**TASK:** Look at each line of the listing. Copy those that hold the string "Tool".
==============================
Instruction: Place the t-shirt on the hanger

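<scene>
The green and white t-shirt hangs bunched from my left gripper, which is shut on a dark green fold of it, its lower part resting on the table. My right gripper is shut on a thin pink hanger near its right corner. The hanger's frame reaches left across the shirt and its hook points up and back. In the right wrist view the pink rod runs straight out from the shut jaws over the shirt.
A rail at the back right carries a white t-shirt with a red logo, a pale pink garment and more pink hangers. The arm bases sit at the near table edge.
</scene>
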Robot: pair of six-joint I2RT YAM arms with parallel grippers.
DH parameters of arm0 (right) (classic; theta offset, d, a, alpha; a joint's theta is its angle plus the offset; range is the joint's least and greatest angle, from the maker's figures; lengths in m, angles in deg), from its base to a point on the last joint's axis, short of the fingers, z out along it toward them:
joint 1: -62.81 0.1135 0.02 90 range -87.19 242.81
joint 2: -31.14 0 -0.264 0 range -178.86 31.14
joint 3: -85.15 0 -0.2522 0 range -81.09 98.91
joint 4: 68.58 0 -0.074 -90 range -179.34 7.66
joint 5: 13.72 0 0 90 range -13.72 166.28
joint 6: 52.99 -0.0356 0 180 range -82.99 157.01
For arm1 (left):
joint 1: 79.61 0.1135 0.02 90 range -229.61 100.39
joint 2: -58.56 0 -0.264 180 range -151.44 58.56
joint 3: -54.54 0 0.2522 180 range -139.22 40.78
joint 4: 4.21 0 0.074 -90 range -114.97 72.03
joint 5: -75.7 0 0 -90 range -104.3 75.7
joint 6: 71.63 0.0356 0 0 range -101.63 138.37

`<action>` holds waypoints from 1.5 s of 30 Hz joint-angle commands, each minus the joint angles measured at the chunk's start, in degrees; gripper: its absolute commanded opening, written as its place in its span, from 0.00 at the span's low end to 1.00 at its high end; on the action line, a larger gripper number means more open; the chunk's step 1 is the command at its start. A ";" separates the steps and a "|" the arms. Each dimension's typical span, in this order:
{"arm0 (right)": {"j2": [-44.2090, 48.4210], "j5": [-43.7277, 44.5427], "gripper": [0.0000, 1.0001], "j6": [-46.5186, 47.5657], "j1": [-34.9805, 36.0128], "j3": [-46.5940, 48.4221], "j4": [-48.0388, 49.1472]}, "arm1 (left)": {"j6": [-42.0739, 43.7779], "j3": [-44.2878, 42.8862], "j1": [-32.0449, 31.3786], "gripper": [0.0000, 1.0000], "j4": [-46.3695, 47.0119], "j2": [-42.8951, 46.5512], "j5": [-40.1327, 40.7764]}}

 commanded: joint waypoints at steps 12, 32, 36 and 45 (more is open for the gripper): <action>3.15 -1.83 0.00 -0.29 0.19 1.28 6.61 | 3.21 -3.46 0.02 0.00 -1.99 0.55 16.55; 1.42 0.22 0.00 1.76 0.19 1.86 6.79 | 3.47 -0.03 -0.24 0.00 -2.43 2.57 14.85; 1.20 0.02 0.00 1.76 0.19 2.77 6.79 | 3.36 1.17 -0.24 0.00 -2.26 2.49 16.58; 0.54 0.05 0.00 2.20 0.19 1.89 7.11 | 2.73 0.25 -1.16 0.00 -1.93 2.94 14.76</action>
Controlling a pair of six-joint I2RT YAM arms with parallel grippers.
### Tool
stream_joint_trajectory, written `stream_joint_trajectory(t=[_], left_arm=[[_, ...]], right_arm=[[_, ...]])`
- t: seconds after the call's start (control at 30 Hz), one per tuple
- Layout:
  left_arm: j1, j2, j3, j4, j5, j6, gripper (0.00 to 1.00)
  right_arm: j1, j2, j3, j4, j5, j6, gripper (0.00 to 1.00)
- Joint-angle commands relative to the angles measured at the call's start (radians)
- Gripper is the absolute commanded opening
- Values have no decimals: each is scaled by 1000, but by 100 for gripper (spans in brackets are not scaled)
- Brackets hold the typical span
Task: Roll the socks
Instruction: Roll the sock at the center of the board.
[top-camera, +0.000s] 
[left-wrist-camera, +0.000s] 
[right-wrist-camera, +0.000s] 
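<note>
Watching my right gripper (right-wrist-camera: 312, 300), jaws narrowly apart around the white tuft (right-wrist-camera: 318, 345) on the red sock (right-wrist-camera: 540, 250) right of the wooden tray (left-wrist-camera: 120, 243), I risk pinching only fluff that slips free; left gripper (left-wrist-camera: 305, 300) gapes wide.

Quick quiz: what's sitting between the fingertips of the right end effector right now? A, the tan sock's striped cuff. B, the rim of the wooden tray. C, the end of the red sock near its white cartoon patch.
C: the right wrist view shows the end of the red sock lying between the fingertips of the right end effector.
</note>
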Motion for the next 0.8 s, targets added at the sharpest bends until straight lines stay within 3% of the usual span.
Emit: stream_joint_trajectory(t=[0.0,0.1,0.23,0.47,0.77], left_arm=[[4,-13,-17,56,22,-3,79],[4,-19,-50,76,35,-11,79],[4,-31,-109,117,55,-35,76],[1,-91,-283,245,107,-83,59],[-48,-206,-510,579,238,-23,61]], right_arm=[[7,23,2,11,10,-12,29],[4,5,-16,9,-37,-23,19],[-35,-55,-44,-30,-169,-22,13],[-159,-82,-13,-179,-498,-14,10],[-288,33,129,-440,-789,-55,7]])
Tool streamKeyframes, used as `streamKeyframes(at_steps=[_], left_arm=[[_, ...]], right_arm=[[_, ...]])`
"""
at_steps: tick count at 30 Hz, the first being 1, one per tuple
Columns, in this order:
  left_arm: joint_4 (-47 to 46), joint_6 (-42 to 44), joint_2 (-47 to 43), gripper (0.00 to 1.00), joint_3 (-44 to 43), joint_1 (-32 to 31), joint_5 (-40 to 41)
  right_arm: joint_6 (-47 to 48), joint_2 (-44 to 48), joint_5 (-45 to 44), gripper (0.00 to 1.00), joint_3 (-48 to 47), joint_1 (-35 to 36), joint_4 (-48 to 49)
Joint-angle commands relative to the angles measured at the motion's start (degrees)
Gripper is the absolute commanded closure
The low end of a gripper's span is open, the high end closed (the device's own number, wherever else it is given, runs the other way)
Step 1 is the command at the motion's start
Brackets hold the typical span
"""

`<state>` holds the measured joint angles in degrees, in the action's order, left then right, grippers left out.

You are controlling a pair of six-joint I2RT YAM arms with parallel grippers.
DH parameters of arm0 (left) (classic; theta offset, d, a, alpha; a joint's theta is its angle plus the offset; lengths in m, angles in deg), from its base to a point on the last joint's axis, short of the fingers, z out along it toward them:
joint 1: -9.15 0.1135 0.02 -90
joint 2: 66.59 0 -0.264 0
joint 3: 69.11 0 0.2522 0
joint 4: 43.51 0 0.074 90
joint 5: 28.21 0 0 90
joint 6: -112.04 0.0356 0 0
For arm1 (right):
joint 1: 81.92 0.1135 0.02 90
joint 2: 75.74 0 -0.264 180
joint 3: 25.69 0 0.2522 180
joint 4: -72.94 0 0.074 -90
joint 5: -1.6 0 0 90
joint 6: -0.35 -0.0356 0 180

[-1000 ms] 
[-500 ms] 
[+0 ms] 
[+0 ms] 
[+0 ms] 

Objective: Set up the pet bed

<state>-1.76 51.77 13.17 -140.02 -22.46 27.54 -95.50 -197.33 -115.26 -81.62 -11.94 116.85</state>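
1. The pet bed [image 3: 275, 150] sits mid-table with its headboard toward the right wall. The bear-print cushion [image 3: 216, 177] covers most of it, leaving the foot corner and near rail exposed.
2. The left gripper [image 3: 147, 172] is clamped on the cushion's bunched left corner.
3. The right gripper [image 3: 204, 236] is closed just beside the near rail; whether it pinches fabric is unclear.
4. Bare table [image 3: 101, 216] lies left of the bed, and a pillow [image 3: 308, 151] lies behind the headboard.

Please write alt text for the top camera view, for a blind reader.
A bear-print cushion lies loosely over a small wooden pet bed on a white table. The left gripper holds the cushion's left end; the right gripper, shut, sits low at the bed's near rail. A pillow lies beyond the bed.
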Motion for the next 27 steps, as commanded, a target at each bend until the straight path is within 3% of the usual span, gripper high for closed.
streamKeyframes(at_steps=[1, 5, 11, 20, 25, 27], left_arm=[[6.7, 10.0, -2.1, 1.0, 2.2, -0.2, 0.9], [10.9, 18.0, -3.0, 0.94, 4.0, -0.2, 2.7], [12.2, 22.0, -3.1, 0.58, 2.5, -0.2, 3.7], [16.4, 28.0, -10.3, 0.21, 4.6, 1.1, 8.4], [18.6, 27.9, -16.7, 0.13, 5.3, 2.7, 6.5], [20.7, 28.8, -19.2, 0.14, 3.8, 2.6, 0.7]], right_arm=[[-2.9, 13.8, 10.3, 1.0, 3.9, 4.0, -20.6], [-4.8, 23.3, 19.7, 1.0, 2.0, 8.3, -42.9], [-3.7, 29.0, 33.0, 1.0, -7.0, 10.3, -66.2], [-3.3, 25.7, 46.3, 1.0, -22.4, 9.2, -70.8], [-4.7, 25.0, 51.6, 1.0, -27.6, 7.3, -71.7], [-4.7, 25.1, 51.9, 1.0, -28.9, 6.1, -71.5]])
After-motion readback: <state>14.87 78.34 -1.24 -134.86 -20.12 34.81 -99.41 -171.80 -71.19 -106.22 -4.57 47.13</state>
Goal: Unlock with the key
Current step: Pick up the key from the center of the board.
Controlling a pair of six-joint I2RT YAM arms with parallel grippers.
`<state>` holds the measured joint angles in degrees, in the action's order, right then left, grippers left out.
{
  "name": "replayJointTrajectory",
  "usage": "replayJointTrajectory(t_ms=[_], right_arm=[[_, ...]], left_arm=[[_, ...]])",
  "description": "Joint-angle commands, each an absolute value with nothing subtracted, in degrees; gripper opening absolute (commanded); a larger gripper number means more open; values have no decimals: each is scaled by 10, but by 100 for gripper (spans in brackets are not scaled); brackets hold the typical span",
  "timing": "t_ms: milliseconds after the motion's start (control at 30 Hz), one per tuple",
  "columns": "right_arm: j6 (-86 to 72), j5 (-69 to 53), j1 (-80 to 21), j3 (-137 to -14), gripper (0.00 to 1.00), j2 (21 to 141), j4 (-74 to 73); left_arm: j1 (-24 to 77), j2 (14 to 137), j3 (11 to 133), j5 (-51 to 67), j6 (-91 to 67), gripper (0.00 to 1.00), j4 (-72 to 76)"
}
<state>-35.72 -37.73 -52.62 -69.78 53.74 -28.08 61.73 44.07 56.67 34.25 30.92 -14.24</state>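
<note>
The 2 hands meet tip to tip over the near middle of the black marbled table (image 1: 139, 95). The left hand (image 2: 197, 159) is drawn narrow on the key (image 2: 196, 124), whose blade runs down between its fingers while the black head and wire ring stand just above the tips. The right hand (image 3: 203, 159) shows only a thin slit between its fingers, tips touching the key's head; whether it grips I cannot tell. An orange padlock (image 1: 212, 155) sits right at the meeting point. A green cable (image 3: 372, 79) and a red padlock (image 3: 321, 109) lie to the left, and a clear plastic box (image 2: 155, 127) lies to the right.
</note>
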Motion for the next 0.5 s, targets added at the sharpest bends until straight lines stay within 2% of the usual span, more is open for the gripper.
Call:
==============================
**OUTPUT OF THE TASK:**
### Tool
Tool streamKeyframes, used as `streamKeyframes(at_steps=[_], left_arm=[[_, ...]], right_arm=[[_, ...]])`

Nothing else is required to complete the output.